Counsel for the defendant argued and reiterated in their summaries that the investigation sought to serve a single narrative according to which the defendant was the murderer of the deceased, but how can one complain about this, when attorney Charlie Sabag, who allegedly heard an exculpatory version from his client, consciously chose to remain silent and encrypt it? The defense sought to accept the words of Attorney Charlie Sabag as reliable, but no weight can be given to his words. As stated, he represented the defendant during the interrogation, he represented the defendant in a lengthy hearing before us, on May 20, 2021, and announced the termination of representation only on September 12, 2021. Attorney Charlie Sabag's remarks regarding the alibi claim and the claim of the other owner of the Chevrolet car are also suppressed, without giving a reasonable or concrete explanation for their suppression.
In our view, the defendant chose to apply prima facie guilt to a young man who passed away in a car accident a few months before the version was delivered, and about a month after the alleged murder, although it was possible to bring up his name already in the initial interrogation and to accept his version from him (which can be assumed that there was a denying version). Aviel Dadon's version, from beginning to end, sounded absurd in all its lines (leaving a car for Aviel's use, leaving the car key/remote control on the rear wheel, his anonymous friend who returned the car to the defendant in Meron, not checking whether Aviel had a RN and we learned from his father that he did not have a RNA, not checking whether the car is insured and if the policy allows Aviel to drive the car, not checking whether the vehicle passed the licensing test, not to mention his limited acquaintance with Aviel himself).

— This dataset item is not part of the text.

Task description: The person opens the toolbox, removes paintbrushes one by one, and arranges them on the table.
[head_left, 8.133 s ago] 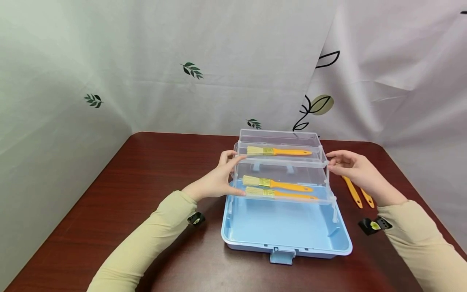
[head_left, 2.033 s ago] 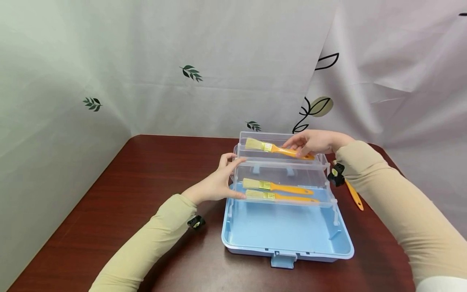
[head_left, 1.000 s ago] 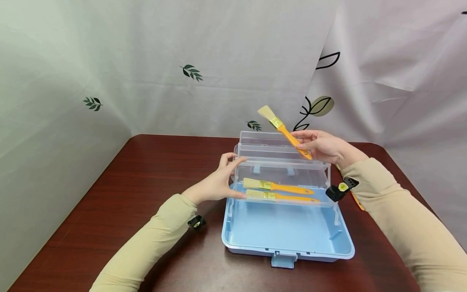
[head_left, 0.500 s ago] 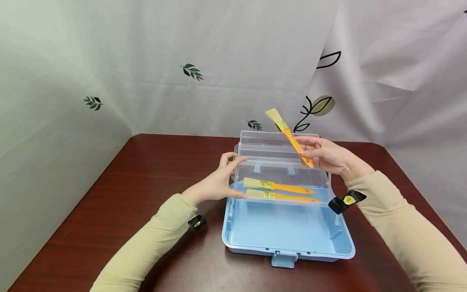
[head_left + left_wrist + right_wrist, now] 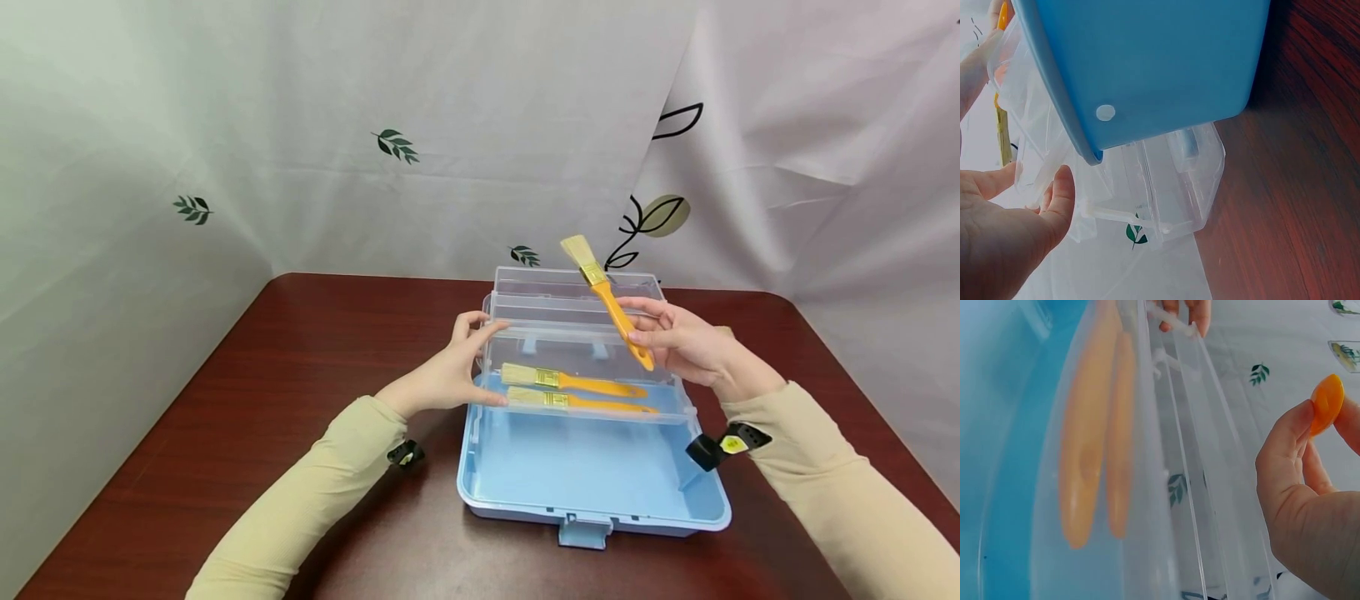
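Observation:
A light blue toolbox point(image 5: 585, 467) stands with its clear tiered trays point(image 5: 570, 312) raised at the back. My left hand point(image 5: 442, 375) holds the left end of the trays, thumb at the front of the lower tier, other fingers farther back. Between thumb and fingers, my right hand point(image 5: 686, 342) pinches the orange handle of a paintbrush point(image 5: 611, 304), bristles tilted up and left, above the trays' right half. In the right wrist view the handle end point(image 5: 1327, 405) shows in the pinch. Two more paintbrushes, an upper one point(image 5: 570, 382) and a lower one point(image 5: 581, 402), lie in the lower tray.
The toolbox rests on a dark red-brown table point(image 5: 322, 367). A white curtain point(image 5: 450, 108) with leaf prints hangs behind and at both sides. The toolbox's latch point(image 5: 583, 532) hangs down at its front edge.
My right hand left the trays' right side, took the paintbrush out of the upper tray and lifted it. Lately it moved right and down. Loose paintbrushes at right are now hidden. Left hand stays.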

The defense argued that even when Aviel Dadon's version was given, even when the investigative unit realized that she had to seize his mobile phone, this was done only on the face of it, ignoring the possibility that Aviel had additional phones ("operational", as more than one phone was examined in the possession of the defendant's son). Let us reiterate that the defense's arguments against the interrogator who accompanied the interrogator Sharon Lanciano to the seizure of Aviel's phone, according to which he adhered to the investigative tendency that the defendant's version was false and therefore his words were not properly examined and willingly, were not in place (testimony of Alex Shatzman, starting at p. 160). The same is true of the allegations of non-implementation of the seizure order and the sufficiency of locating one mobile phone of Aviel Dadon, while ignoring the possibility of the existence of another (operational) phone, just as two phones belonging to the defendant's son were located. All this, since it was the defendant himself who created the complication that gave rise to the late trace of the mobile phone of a young man who was no longer alive, and even in court no explanation was given for the suppression of the version in its entirety, certainly not a reasonable explanation.